This section could be more technical, as we need to install pgadmin4. Well, we can search on Youtube “how to install pgAdmin4 on [by our OS system such as Windows, Linux or macOS]” and we will find many tutorials.

Figure 7: Youtube’s video tutorials of pgAdmin4

Once we’ve installed pgAdmin4 in our system.

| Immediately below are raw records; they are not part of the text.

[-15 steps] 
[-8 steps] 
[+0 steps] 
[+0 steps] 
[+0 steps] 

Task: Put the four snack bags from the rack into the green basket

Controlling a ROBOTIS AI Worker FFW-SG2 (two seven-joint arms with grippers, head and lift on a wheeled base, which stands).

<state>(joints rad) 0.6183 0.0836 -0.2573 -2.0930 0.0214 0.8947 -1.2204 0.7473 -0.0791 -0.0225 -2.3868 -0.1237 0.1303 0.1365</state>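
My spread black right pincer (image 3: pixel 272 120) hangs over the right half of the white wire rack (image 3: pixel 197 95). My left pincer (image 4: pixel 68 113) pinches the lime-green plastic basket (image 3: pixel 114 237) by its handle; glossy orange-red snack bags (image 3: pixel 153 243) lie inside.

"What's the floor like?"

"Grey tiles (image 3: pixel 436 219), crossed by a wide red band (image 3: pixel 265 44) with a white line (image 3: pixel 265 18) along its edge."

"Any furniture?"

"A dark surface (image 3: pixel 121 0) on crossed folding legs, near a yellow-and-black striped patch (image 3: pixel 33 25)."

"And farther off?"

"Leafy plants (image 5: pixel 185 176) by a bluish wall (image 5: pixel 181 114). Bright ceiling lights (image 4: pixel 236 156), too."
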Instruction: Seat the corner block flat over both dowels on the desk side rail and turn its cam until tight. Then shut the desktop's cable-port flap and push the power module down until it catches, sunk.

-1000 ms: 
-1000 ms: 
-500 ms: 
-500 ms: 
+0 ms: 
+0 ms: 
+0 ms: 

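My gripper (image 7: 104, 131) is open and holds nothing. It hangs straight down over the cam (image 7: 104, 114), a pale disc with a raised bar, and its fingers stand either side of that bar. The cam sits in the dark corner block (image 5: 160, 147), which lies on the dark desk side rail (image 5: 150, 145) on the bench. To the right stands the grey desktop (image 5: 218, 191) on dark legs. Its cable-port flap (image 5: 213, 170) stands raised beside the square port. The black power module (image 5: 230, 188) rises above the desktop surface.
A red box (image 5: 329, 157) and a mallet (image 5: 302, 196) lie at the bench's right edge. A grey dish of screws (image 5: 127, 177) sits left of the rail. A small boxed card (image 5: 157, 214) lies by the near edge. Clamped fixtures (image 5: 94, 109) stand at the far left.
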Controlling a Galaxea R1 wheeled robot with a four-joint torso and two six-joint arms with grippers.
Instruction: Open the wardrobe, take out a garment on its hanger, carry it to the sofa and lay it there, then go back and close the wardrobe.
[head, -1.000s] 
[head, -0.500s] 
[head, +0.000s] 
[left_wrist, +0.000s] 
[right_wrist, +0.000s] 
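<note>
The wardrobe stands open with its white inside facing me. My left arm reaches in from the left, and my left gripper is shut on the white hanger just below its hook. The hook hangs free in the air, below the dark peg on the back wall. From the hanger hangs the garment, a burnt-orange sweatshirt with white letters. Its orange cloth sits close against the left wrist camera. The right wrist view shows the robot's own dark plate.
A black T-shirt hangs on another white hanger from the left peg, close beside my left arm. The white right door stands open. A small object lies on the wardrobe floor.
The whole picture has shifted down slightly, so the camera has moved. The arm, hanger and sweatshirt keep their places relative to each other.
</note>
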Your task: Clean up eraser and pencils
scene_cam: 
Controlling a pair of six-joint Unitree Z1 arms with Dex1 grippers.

We have to create a database for the project:

Next, we have to write database’s name and save💾.

Figure 9: Writing name of our database and save it

Excellent! 😍 We set up our database in pgadmin4. But for the moment our database is empty! 😮.

So, it’s time to load “df_final” to pgAdmin4.

from pytrends.request import TrendReq
import time
import pandas as pd

def main(search_terms, countries_filt, start_date, end_date, conn_string):
    
    """
    INPUT: ALL VARIABLES THAT WE WANT TO SEARCH AND FILTER
    
    OUTPUT: LOADING "FINAL_DATAFRAME" TO DATABASE
                      WITH THE BELOW COLUMNS "COUNTRY, BRAND, #NUMBER (NUMBER SEARCH)
    """
    
    df_list = []
    for search_term in search_terms:
        
        for country in countries_filt: 
            
            pytrends.build_payload(kw_list=[search_term], cat=12, timeframe= f'{start_date} {end_date}', geo= country, gprop='') #cat = 12 for Autos & Vehicles
            interest_over_time_df = pytrends.interest_over_time()
            interest_over_time_df = interest_over_time_df.reset_index()
            interest_over_time_df["Country"] = country
            interest_over_time_df["Brand"] = search_term
     
            df_list.append(interest_over_time_df)
            time.sleep(3)
    
    final_df = pd.concat(df_list, axis=0)

    final_df.drop(columns=['date', 'isPartial'], index= 0 ,inplace = True)

    report = final_df.groupby(['Country', 'Brand']).agg({'Kia' : 'sum', 
                                                'Mitsubishi' : 'sum', 'Peugeot' : 'sum',
                                                'Fuso' : 'sum', 'Chery' : 'sum', 'MG' : 'sum','GAC Motor' : 'sum'})
    
    report.reset_index(inplace = True)

    selected_columns = ['Kia','Mitsubishi', 'Peugeot', 'Fuso', 'Chery',
       'MG', 'GAC Motor']

    row_sum = report.loc[:, selected_columns].sum(axis =1)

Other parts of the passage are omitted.